### What is required
Check every line of the material for the word "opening". Copy those that have it.

### Supplied records
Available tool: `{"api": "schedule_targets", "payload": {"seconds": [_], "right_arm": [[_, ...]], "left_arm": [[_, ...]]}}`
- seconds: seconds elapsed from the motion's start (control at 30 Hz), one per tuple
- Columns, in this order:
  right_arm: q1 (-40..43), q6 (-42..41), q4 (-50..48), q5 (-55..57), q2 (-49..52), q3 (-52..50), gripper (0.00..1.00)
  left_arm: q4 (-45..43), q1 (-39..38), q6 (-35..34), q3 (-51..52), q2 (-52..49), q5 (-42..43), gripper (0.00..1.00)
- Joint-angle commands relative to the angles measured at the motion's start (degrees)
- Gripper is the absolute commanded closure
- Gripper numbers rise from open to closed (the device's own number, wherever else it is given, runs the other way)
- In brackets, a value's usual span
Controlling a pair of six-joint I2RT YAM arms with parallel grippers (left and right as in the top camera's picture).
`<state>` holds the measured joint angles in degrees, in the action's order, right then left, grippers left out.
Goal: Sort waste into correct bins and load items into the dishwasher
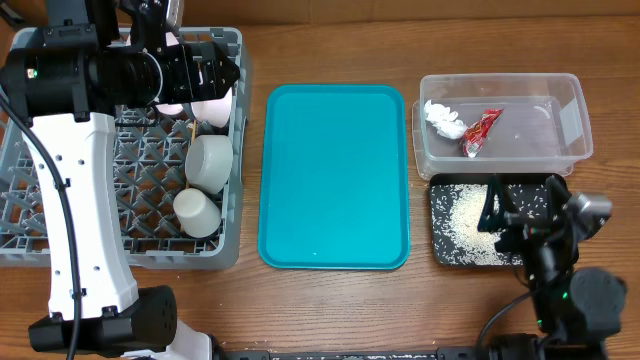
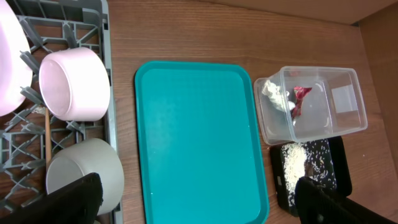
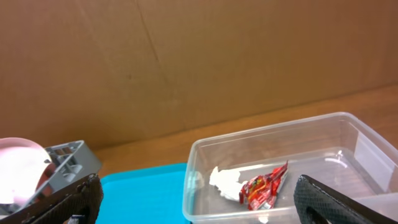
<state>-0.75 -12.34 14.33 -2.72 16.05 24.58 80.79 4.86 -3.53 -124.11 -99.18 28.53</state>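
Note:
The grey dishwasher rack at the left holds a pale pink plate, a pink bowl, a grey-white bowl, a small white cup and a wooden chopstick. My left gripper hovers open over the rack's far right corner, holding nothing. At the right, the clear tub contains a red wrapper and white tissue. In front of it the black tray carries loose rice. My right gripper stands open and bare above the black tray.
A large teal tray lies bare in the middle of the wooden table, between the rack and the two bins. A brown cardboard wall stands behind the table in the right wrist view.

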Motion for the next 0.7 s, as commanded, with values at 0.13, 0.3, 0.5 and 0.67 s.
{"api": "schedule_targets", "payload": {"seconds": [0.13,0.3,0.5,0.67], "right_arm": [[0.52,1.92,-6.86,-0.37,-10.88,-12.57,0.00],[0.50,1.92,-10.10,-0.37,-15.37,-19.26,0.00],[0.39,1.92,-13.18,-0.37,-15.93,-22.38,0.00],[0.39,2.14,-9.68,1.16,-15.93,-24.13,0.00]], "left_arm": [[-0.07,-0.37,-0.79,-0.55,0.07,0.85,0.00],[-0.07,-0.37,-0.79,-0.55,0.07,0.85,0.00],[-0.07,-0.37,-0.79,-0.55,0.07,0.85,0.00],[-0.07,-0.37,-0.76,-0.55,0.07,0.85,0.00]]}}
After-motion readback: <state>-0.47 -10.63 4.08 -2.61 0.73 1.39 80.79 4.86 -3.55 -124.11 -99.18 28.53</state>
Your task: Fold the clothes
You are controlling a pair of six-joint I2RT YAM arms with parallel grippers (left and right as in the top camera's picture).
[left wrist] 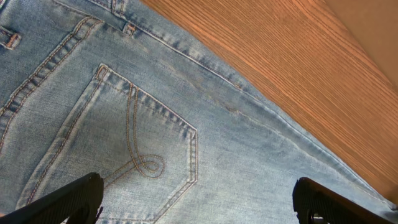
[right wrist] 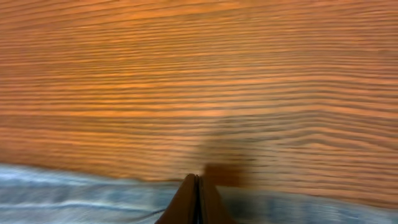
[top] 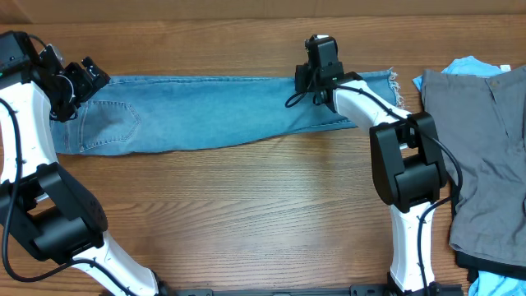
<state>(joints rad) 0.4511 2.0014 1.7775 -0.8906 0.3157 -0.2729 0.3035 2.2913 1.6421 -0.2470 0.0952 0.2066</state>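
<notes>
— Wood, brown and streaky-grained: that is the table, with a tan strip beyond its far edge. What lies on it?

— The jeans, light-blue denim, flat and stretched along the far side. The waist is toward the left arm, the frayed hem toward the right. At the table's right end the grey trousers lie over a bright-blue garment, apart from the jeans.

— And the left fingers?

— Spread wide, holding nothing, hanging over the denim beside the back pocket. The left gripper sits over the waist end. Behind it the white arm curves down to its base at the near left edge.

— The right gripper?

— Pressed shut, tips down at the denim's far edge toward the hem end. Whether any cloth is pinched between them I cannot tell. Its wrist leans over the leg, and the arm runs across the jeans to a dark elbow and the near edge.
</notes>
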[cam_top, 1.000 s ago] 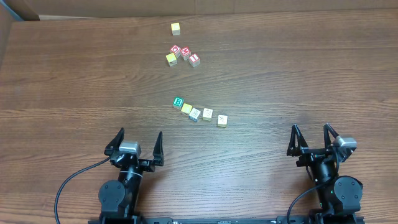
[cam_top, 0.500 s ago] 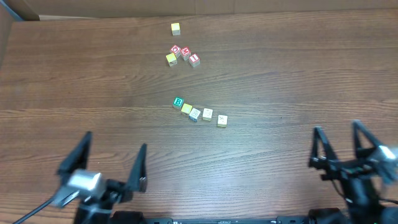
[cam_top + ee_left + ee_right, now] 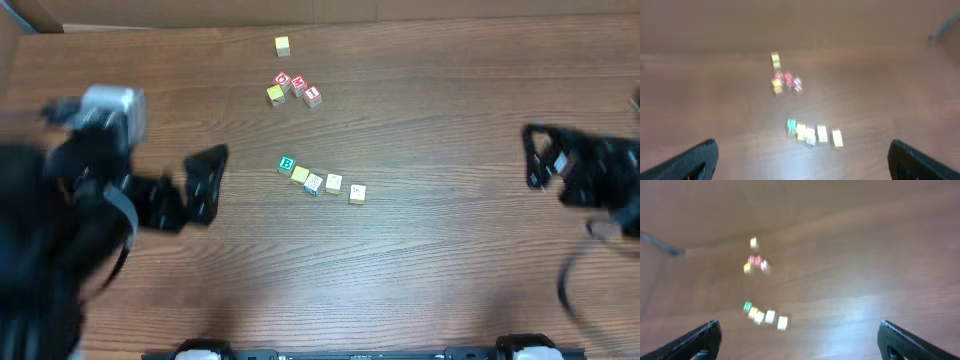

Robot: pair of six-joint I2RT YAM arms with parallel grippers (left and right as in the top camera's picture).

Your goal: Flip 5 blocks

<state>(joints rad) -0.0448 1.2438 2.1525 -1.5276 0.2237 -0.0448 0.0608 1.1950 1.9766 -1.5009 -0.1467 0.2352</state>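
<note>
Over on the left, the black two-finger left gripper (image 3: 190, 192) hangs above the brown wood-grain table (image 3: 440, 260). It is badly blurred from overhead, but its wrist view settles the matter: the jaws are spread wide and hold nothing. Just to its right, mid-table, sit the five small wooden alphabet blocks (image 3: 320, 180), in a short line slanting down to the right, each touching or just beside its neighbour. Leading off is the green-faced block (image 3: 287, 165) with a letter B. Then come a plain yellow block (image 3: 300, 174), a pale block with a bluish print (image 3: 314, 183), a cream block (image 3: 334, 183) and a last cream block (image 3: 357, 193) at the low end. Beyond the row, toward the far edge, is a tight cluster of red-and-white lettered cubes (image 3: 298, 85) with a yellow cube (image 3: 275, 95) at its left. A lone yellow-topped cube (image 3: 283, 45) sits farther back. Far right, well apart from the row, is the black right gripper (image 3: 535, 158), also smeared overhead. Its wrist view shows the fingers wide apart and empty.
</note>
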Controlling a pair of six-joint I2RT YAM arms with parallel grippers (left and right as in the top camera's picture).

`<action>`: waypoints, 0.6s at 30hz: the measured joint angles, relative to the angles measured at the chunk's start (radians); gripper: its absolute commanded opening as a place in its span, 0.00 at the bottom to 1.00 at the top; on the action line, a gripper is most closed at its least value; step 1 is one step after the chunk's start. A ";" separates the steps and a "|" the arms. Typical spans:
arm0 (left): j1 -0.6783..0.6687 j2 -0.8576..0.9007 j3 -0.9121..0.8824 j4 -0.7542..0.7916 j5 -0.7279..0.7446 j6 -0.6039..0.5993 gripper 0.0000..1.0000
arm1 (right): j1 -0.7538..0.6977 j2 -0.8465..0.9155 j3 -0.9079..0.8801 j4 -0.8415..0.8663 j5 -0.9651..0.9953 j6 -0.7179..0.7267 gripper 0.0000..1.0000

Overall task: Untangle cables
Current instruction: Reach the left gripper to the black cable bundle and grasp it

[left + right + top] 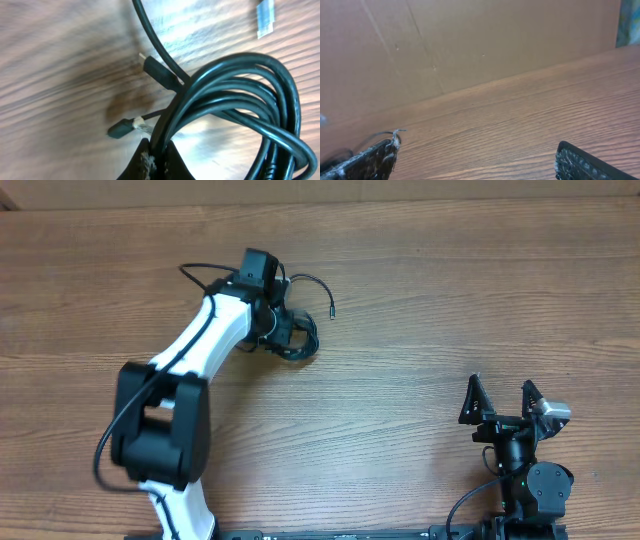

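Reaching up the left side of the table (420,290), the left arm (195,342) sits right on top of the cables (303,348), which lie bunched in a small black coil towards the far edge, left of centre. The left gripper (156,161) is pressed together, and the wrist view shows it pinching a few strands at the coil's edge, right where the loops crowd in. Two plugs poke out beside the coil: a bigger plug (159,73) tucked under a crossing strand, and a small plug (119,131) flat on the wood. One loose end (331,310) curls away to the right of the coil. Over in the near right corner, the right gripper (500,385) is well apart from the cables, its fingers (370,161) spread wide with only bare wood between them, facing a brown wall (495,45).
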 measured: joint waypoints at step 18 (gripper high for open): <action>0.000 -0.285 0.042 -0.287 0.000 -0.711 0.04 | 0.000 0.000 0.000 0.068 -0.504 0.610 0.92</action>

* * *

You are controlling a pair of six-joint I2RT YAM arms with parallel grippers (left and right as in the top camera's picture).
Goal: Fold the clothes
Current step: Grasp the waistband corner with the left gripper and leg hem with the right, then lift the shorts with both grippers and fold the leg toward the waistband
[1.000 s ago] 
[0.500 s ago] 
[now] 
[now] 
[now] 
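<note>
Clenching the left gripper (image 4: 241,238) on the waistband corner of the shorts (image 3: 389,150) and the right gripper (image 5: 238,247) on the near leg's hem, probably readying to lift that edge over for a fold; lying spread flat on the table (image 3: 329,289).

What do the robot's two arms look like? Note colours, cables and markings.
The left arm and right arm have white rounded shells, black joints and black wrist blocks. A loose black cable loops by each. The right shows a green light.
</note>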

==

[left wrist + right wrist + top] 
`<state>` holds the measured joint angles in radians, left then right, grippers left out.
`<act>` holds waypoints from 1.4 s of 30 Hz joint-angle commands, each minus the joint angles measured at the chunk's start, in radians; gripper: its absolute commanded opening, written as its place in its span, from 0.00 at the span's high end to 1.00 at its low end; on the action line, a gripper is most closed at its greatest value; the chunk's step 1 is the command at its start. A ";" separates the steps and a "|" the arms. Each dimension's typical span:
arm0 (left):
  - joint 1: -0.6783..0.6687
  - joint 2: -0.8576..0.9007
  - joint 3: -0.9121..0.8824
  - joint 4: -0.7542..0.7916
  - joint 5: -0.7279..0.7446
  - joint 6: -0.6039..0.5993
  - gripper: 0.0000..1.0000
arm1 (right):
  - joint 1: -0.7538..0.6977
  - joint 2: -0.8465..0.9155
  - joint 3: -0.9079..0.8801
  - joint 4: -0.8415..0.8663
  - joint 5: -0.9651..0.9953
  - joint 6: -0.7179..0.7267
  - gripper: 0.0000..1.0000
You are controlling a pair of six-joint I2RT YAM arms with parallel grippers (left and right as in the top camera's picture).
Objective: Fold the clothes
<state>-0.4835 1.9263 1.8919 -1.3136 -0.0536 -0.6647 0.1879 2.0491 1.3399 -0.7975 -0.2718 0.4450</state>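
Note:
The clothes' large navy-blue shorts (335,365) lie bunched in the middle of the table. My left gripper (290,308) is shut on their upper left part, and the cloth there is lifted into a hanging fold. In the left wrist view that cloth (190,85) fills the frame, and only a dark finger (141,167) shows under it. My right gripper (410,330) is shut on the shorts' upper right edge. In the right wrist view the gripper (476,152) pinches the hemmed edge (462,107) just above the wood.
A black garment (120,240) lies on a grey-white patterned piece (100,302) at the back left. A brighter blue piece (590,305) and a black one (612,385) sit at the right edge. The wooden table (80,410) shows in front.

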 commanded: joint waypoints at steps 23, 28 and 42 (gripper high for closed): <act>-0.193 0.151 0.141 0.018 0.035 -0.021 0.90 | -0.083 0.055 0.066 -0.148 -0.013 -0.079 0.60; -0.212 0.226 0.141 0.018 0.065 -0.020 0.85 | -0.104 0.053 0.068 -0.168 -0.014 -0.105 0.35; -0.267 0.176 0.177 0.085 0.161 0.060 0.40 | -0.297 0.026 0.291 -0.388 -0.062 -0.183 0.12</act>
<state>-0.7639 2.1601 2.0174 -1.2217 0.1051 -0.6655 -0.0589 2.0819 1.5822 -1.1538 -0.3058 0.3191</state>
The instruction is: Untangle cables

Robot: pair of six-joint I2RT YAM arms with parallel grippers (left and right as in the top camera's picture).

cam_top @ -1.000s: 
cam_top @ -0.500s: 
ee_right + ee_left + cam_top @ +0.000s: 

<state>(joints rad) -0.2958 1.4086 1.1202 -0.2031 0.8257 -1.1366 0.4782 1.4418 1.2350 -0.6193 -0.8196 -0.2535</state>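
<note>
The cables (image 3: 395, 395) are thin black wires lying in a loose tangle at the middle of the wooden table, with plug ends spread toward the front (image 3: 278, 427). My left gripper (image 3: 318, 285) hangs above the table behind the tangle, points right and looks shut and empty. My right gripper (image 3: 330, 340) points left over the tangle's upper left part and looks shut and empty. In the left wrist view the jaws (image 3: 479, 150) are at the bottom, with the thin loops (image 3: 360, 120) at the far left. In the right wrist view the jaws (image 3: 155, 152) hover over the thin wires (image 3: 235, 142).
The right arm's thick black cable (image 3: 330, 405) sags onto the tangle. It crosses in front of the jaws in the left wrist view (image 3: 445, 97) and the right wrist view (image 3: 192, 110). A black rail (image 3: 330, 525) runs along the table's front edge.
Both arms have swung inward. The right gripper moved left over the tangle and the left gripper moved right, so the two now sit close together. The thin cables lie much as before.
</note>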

### Finished task
`<action>`: waypoints, 0.6s at 30hz: the measured joint angles, relative to the angles measured at the chunk's start (radians); gripper: its absolute commanded opening as a place in its span, 0.00 at the bottom to 1.00 at the top; on the action line, a gripper is most closed at its least value; step 1 is one step after the chunk's start. A ";" separates the steps and a "|" the arms. Typical spans:
`<act>` holds waypoints from 1.4 s of 30 Hz joint-angle commands, each minus the joint angles measured at the chunk's start, in radians; gripper: its absolute commanded opening, written as its place in its span, from 0.00 at the span's high end to 1.00 at its low end; on the action line, a gripper is most closed at its greatest value; the chunk's step 1 is the command at its start. A ";" separates the steps and a "|" the arms. Each dimension's typical span:

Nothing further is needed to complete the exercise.